A: Getting a temporary visa is quite easy. Chile has developed partnerships with several countries to attract young people with Working Holiday Visas. If you are an expat with a work contract, it is quite simple. It is faster to start the process at the consulate of your current country, rather than in Chile. If your partner comes with you and wants to work in Chile, do not add her/him on your visa application as a dependent, or she/he will not be able to work.
Q: What’s the economic climate like in Santiago? Do you have any tips for expats looking to find a job there? Which resources did you find most useful?
A: Chile has been in an economic crisis for two years now, so the economy has slowed down and there are fewer opportunities than before. Yet, if you speak English and Spanish and are motivated, you can find work within a few months. Apart from working in international companies, the average income is quite low, so you may be disappointed with what companies may offer you, especially considering the cost of living in Santiago.
Q: How does the work culture differ from France? Do you have any tips for expats doing business in Chile?
A: Patience, follow-up and network are key in Chile. Start building your network as soon as possible, because you will need it. When you want to reach someone, call them first, then send an email to summarize the discussion and confirm your questions for the meeting, then follow up the next week if you are expecting your contact to do something for you.
Family and children in Chile
Q: Did your spouse or partner have problems adjusting to Santiago? Do you think there are any specific challenges for a trailing spouse?
A: My girlfriend is Chilean.
Q: What are the schools like, any particular suggestions?
A: There are several international schools.
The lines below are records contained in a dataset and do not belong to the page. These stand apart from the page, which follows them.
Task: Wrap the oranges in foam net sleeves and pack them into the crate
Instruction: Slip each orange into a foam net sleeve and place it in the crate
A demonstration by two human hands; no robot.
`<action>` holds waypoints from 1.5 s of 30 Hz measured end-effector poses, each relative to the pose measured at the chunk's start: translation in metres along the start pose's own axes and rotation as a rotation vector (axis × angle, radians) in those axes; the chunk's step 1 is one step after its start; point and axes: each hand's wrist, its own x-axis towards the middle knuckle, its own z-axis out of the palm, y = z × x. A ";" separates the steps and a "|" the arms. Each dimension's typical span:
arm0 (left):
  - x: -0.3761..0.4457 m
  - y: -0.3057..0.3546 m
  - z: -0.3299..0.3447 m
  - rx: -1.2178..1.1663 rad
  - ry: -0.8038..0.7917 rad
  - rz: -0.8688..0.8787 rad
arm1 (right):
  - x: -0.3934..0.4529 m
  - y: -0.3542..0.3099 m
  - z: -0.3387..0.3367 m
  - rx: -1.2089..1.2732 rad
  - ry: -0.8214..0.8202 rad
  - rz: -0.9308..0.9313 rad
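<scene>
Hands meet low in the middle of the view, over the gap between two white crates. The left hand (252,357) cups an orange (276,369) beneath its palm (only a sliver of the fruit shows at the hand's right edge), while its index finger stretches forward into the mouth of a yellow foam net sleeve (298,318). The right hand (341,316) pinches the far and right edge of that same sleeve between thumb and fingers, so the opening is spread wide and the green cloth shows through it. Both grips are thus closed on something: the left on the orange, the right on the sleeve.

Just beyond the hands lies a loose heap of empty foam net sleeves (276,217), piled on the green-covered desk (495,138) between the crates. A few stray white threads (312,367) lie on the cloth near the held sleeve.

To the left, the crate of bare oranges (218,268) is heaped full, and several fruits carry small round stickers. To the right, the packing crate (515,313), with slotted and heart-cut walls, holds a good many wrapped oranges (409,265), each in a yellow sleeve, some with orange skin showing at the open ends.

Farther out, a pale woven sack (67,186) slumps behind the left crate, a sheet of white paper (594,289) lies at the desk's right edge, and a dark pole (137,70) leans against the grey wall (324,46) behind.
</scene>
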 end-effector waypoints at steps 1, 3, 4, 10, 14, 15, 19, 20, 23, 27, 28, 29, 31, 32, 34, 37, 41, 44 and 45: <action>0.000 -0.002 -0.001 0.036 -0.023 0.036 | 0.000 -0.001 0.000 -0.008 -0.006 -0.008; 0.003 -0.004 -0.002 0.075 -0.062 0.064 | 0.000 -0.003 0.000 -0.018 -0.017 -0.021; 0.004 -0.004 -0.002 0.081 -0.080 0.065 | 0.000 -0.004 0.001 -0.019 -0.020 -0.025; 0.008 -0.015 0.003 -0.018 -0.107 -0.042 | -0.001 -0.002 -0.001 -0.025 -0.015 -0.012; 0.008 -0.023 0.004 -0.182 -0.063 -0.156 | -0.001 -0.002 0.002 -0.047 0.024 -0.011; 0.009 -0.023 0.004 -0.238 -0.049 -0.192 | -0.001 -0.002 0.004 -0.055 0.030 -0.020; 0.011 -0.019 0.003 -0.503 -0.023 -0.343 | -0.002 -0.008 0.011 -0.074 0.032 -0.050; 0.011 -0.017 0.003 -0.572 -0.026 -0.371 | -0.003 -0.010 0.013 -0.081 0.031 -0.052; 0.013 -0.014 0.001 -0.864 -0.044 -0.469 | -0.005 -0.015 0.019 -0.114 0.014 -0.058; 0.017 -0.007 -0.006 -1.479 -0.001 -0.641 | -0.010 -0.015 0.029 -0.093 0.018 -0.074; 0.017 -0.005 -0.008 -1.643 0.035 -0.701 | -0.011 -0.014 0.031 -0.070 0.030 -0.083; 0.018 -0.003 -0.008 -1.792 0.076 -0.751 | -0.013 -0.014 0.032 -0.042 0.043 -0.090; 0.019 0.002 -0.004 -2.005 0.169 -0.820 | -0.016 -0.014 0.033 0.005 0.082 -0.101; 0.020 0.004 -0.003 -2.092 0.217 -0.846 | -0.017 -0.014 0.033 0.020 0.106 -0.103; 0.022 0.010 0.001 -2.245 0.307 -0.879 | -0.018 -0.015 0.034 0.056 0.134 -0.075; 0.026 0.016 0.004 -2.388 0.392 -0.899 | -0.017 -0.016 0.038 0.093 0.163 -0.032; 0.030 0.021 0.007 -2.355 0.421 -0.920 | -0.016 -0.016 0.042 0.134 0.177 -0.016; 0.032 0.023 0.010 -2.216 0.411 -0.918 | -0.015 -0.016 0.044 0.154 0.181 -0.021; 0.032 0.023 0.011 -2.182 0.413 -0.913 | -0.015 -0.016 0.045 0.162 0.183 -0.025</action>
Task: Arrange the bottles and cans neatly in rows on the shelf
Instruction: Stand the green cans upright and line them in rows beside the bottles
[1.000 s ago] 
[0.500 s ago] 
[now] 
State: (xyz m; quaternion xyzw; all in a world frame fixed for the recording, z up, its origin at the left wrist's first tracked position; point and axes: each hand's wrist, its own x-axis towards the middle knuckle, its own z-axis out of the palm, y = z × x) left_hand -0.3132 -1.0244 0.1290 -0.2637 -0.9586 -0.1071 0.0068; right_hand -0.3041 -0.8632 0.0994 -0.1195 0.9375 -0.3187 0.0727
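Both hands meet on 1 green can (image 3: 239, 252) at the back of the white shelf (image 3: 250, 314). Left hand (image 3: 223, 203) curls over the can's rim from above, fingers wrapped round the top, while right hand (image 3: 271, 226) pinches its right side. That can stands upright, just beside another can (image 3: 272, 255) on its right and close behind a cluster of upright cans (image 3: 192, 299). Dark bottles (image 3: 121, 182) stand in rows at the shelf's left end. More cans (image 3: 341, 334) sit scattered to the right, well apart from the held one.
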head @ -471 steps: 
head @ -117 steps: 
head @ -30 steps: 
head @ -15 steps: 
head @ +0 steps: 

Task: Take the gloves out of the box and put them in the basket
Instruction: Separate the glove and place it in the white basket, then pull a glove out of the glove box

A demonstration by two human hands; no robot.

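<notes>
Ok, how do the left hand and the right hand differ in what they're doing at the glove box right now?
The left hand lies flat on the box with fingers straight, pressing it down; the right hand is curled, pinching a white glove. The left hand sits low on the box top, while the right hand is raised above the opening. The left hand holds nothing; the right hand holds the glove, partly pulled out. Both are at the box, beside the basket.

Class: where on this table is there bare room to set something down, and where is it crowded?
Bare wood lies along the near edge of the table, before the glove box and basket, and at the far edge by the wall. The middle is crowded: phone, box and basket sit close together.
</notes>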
Most English-speaking schools are located in Lo Barnechea and Chamisero. When you have chosen a particular school, make sure to carefully select where you are going to live, because traffic jams occur in some streets because everyone wants to drop their kids at school at the same time.
Q: Is there any other advice you would like to offer new expat arrivals?
A: Try to go out of Santiago when you can, to relax. The landscape is beautiful, especially during spring and autumn. Lots of great wineries are within an hour’s drive or less.